The primary lesion develops in within 5-7 days (range 1-12 days) after penetration of Bacillus anthracis spores through skin lacerations, cuts, abrasions, or insect bites. Spores vegetate and bacilli multiply at the site of the entry. Cutaneous anthrax most commonly affects the upper extremities, hands, necks, and face. Hematogenous dissemination occurs in 5-10% of untreated cases. Skin lesions of orf and anthrax exhibit a similar appearance initially but initial anthrax lesion is a painless, pruritic macule or papule then turns into a vesicle and bulla in 1-2 cm diameter quickly in a few days. The bulla ruptures and is followed by the formation of a necrotic ulcer with a black depressed central eschar and a round raised edge within 7-10 days. Healing usually results in scar formation in contradistinction contrast to Orf. A major diagnostic feature of the cutaneous anthrax is the development of non-pitting edema around the lesion due to toxin release. Lymphangitis, regional painful lymphadenopathy may occur and systemic symptoms, including fever, malaise can accompany the cutaneous lesion (6).

The presumptive diagnosis of cutaneous anthrax is based on the epidemiological history and characteristic features of the skin lesions. Bacillus anthracis can be identified by direct Gram or Methylene Blue staining of the specimens obtained from vesicular fluid or the base of the lesion. The presence of gram-positive rods and few polymorphonuclear leukocytes are strongly suggestive of cutaneous anthrax. Bacillus anthracis grows easily on standard culture media but biosafety level II precautions are needed. Nonculture based laboratory tests are PCR assay, immunohistochemical staining of tissues, and detection of anti-protective antigen immunoglobulin IgG by an enzyme-linked immunosorbent assay (7).

Patients with cutaneous anthrax without systemic involvement should receive oral antimicrobial therapy. The preferred agent used to treat naturally acquired anthrax is penicillin. Ciprofloxacin, levofloxacin, moxifloxacin, doxycycline or clindamycin are other effective agents. Treatment duration is 7-10 days. Control of the disease in animals is essential for the prevention in humans (8).

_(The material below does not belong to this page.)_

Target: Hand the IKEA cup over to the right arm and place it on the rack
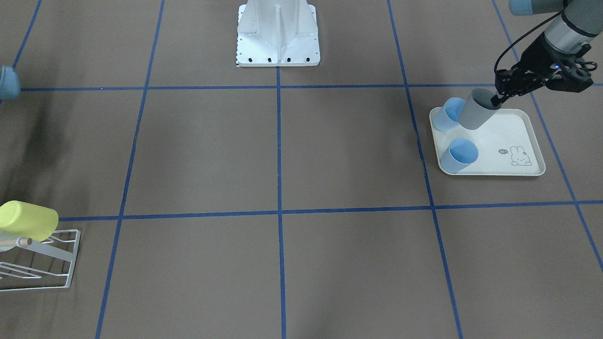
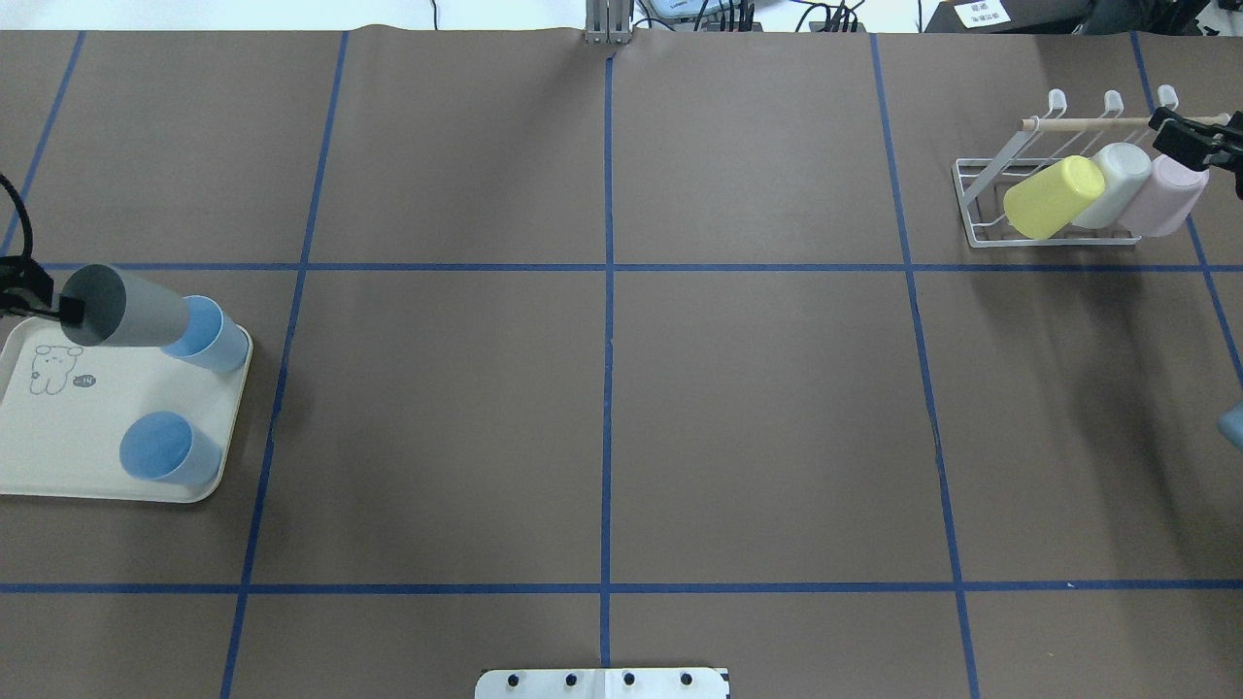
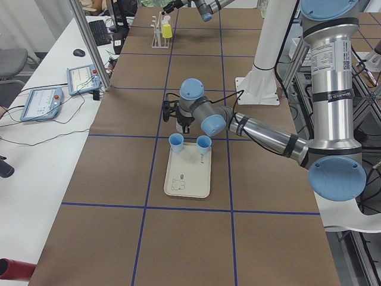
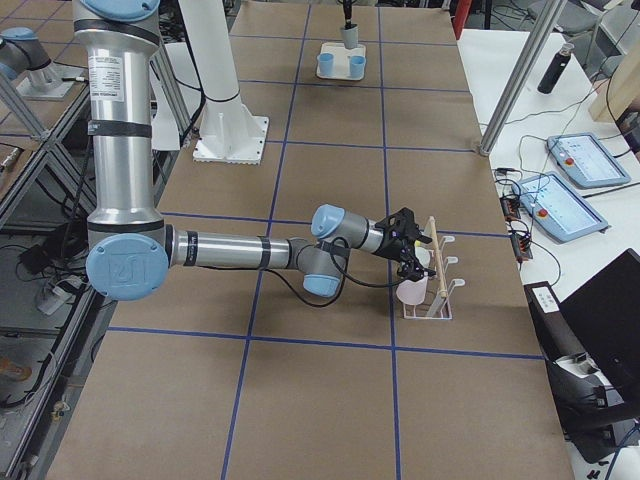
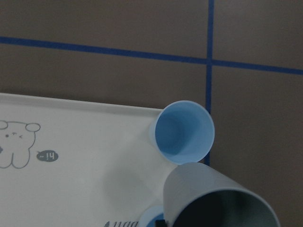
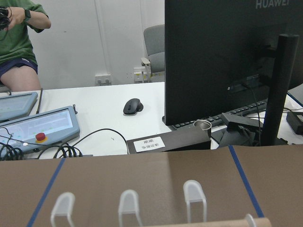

Major differences between the lesions of anthrax and orf diseases:

  • Both of the lesions start as a papule but the orf lesion is smaller and red-blue color.
  • Anthrax lesion forms a vesicle in 24-48 hours and becomes an ulcer with a surrounding edematous halo whereas orf lesion takes an iris-like shape with a central red nodule surrounded by a white circle and a red periphery.
  • Anthrax lesions may become edematous and necrotic but are usually not purulent. Orf lesions are weeping nodules with an exudative appearance.
  • A black ulcer is characteristic for anthrax and develops within 7-10 days and lasts 7-14 days whereas orf lesions heal after the development of thick dry crust in 5-6 weeks.    

 


References

  1. Petersen BW. Other poxviruses that infect humans. In: Damon IK, ed. Mandell, Douglas, and Bennett’s Principles and Practice of Infectious Diseases. Philadelphia, PA: Elsevier, 2015: 1703-6.
  2. Abbas O. Orf virus infection. UpToDate (www.uptodate.com). Date last accessed: Feb 17, 2019.
  3. Caravaglio JV, Khachemoune A. Orf virus infection in humans: a review with a focus on advances in diagnosis and treatment. J Drugs Dermatol. 2017; 16: 684-9.
  4. Bala JA, Balakrishnan KN, Abdullah AA, et al. The re-emerging of orf virus infection: A call for surveillance, vaccination and effective control measures. Microb Pathog. 2018; 120: 55-63.
  5. Martin GJ, Friedlander AM. Bacillus anthracis (Anthrax). In: Mandell GL, Bennett JE, Dolin R, eds. Mandell, Douglas, and Bennett’s Principles and Practice of Infectious Diseases, Updated Edition. 8th ed. Philadelphia, PA: Elsevier Saunders, 2015: 2391e2-2409e2.
  6. Doganay M, Metan G, Alp E. A review of cutaneous anthrax and its outcome. J Infect Public Health. 2010; 3: 98-105.
  7. Wilson KH. Clinical manifestations and diagnosis of anthrax. UpToDate (www.uptodate.com). Date last accessed: Feb 17, 2019.
  8. Hendricks KA, Wright ME, Shadomy SV, et al. Centers for disease control and prevention expert panel meetings on prevention and treatment of anthrax in adults. Emerg Infect Dis. 2014; 20: e130687.